Die Medienvertreter müssen sich verpflichten, über die Inhalte dieser Treffen strengstes Stillschweigen zu bewahren.

Newsletter vom 19.03.2012 – Umfassend – vernetzt – strategisch

BERLIN (Eigener Bericht) – Im zwanzigsten Jahr ihres Bestehens stellt
die Bundesakademie für Sicherheitspolitik (BAKS) das
verfassungsrechtliche Gebot der Trennung von Polizei, Militär und
Geheimdiensten offensiv in Frage.

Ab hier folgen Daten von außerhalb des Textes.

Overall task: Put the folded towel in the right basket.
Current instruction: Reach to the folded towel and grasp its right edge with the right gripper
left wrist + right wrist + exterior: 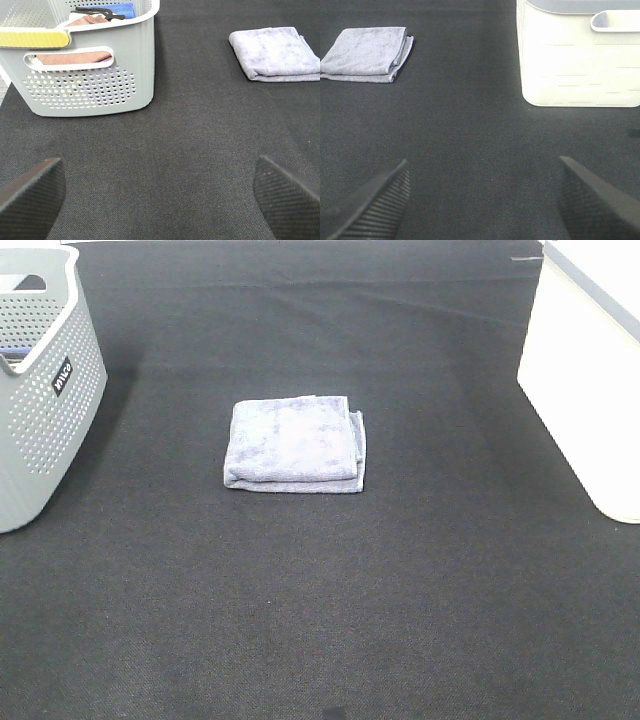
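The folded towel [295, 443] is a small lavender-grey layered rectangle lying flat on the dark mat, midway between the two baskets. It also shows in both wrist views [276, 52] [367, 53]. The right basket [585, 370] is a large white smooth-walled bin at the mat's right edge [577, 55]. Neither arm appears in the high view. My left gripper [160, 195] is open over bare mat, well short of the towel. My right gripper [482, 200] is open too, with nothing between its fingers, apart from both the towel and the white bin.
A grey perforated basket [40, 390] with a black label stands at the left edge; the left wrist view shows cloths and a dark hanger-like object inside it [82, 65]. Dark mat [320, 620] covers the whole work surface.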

Der zentrale militärpolitische Think
Tank der Bundesregierung fordert stattdessen die „aktive Vernetzung
sicherheitspolitisch relevanter Akteure“. Ausdruck dieser Bestrebung
sind unter anderem die jährlich von der BAKS veranstalteten „Seminare
für Sicherheitspolitik“, bei denen Vertreter der Repressionsbehörden
mit Repräsentanten aus Wirtschaft, Wissenschaft, Klerus,
Gewerkschaften und Medien zusammengeführt werden. Explizites Ziel ist
die „Integration“ der Teilnehmer in die sogenannte Strategic
Community; ihnen sollen „Handlungskompetenzen“ vermittelt werden, die
sie befähigen, „krisenhafte Entwicklungen zu meistern“. Eine weitere
zentrale Aufgabe sieht die BAKS in der propagandistischen Vermittlung
eines „umfassenden Sicherheitsbegriffs“, der nicht mehr zwischen
äußeren und inneren Bedrohungen differenziert und alle
gesellschaftlichen Bereiche einbezieht. Zu diesem Zweck offeriert die
Institution Journalisten Hintergrundgespräche mit
Führungspersönlichkeiten aus Bundeswehr, Polizei und Geheimdiensten.
Die Medienvertreter müssen sich verpflichten, über die Inhalte dieser
Treffen strengstes Stillschweigen zu bewahren.